**INSTRUCTIONS TO FOLLOW**:
Each line of the data must reappear exactly in your answer, with no images included.

┌──

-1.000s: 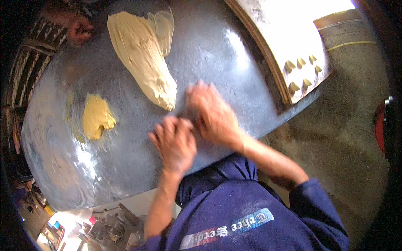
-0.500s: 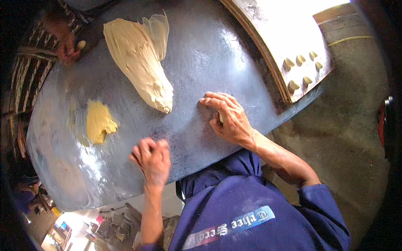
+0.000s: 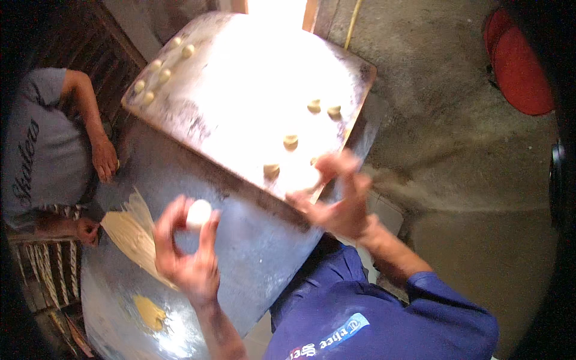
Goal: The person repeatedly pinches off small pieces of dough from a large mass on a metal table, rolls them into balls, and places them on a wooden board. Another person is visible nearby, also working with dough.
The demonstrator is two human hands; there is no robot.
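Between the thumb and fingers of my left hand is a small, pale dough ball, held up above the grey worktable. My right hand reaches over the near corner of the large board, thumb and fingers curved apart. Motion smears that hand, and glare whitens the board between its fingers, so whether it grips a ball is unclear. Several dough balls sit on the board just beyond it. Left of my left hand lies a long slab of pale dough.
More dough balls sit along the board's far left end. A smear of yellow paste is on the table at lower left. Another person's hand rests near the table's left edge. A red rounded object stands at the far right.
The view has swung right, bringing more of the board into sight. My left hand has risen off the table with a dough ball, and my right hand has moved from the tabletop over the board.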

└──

**TASK OUTPUT**:
-1.000s: 
-0.500s: 
+0.000s: 
Goal: The person repeatedly pinches off small pieces of dough from a large mass on a metal table, rolls them into balls, and places them on a wooden board. Another person is visible nearby, also working with dough.
The demonstrator is two human hands; there is no robot.
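Between the thumb and fingers of my left hand is a small, pale dough ball, held up above the grey worktable. My right hand reaches over the near corner of the large board, thumb and fingers curved apart. Motion smears that hand, and glare whitens the board between its fingers, so whether it grips a ball is unclear. Several dough balls sit on the board just beyond it. Left of my left hand lies a long slab of pale dough.
More dough balls sit along the board's far left end. A smear of yellow paste is on the table at lower left. Another person's hand rests near the table's left edge. A red rounded object stands at the far right.
The view has swung right, bringing more of the board into sight. My left hand has risen off the table with a dough ball, and my right hand has moved from the tabletop over the board.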

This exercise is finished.